== Data segment
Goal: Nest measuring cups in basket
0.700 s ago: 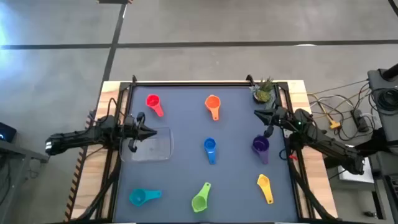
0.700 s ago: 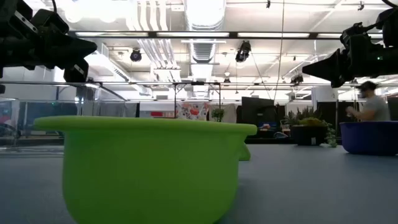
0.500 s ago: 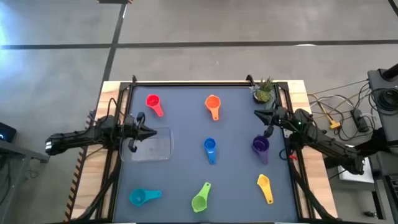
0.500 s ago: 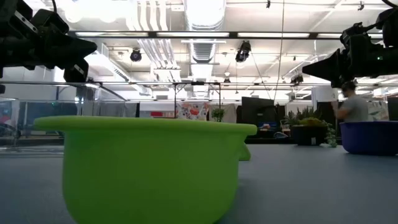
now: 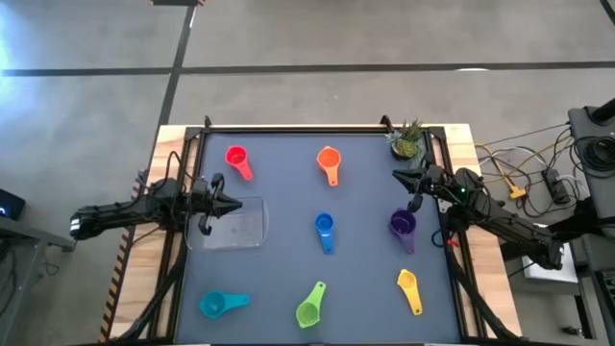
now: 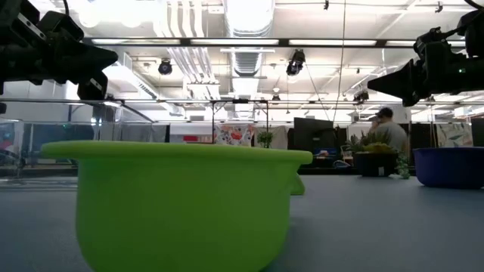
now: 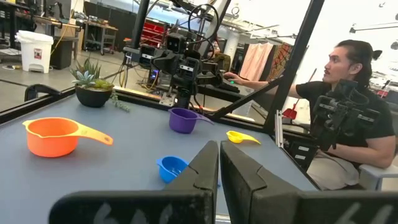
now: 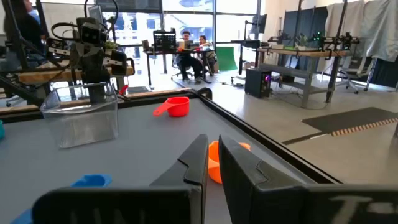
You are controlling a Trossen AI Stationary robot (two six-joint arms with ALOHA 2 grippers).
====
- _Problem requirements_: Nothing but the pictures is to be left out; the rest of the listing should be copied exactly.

- _Solution for this task_:
Goal: Nest measuring cups in basket
0.700 s ago: 
0.700 s ago: 
0.500 s ago: 
0.500 s ago: 
now: 
now: 
now: 
now: 
You are controlling a Trossen AI Stationary robot (two six-joint arms with ALOHA 2 grippers).

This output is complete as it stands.